Le 30 avril, Macron a clos à Suippes l'exercice Orion 26. Trois mois de manœuvres, 12 500 soldats en phase finale, six alliés européens. Le message tient en deux mots nation cadre.
Les enjeux
Ce qu'il faut comprendre
Nation cadre : la friction avec SACEUR
Le concept OTAN de framework nation, formalisé en 2014, place la France en concurrence implicite avec l'Allemagne et le Royaume-Uni, et en tension avec le commandement suprême allié, traditionnellement américain.
Le facteur Trump dans le calendrier
Le second mandat de Donald Trump pousse la France à incarner une autonomie stratégique européenne. Orion en est la traduction militaire.
Le trou des munitions
Sébastien Lecornu reconnaît publiquement que les munitions sont l'urgence. La nouvelle programmation prévoit plus de 8 milliards d'euros sur ce volet, dont +400 % pour les munitions téléopérées.
Un scénario calqué sur l'Ukraine
Tranchées, drones de combat, bataille pièce par pièce : Orion s'inspire directement du front ukrainien. L'adversaire fictif Mercure ressemble à la Russie.
Le test du 4 mai
La LPM révisée arrive à l'Assemblée le 4 mai. Majorité relative, contexte budgétaire dégradé par la guerre au Moyen-Orient : chaque amendement peut peser.
L'essentiel
Ce qu'il faut retenir
- Macron a clôturé Orion 26 le 30 avril 2026 à Suippes, dans la Marne.
- Phase finale 12 500 militaires, 1 800 véhicules tactiques, 30 hélicoptères, 800 drones de combat.
- Six pays européens engagés en phase finale Belgique, Italie, Espagne, Grèce, Pays-Bas, Luxembourg. Le Royaume-Uni, lui, est absent.
- Sources divergentes sur le total « une vingtaine » (Le Monde) ou 24 pays alliés (état-major) sur l'ensemble de l'exercice.
- Scénario fictif inspiré de la Russie, avec un ennemi nommé Mercure attaquant Arnland.
- La LPM révisée, testée à l'Assemblée le 4 mai, prévoit +400 % pour les munitions téléopérées.
À Suippes, dans la Marne, Emmanuel Macron [1] a coché la case qu’il attendait.
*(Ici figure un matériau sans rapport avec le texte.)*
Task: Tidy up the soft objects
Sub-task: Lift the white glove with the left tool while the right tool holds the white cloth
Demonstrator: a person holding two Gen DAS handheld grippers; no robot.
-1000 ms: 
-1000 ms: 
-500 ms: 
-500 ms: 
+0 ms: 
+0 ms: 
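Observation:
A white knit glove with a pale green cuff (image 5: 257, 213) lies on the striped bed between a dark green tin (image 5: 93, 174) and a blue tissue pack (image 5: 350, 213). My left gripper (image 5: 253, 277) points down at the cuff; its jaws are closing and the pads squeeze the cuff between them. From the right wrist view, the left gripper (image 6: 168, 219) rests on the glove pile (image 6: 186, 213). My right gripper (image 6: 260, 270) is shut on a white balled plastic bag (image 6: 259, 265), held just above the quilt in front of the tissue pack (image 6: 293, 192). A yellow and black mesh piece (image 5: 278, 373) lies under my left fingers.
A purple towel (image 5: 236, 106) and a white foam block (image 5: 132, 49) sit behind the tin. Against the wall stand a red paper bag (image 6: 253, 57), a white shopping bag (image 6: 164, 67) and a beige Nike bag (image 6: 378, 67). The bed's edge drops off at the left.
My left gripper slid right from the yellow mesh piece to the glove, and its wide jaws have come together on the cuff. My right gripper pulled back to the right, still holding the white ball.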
Le 30 avril 2026 [2], le président de la République est venu clôturer Orion 26 [3], l’exercice militaire que l’Élysée présente comme le plus important mené sur le sol français depuis la fin de la guerre froide [4]. Verdict présidentiel: un « succès » [5]. Et surtout « un signal clair envoyé tout à la fois à nos alliés et à nos adversaires » [6].
La formule est calibrée. Elle dit l’essentiel.
Quatre phases de guerre simulée
L’exercice s’est déroulé en quatre phases depuis octobre 2025 [7], jusqu’au 30 avril [8], de la planification opérationnelle au déploiement de troupes en coalition [9]. Sur l’ensemble du dispositif, plus de 10 000 soldats français [10] ont été engagés depuis janvier 2026 [11]. La phase finale, celle à laquelle Macron a assisté, a mobilisé 12 500 militaires [12], 1 800 véhicules tactiques [13], 30 hélicoptères [14] et 800 drones de combat [15].
Six nations européennes ont engagé des détachements sur cette dernière séquence: Belgique [16], Italie [17], Espagne [18], Grèce [19], Pays-Bas [20] et Luxembourg [21]. Sur l’ensemble de l’exercice, le décompte des pays alliés varie selon les sources: Le Monde évoque une vingtaine de pays [22], tandis que Le Figaro recense 24 nations alliées [23], la différence tenant vraisemblablement à l’inclusion ou non des pays observateurs et des contributions ponctuelles. L’Élysée n’a pas publié de liste consolidée.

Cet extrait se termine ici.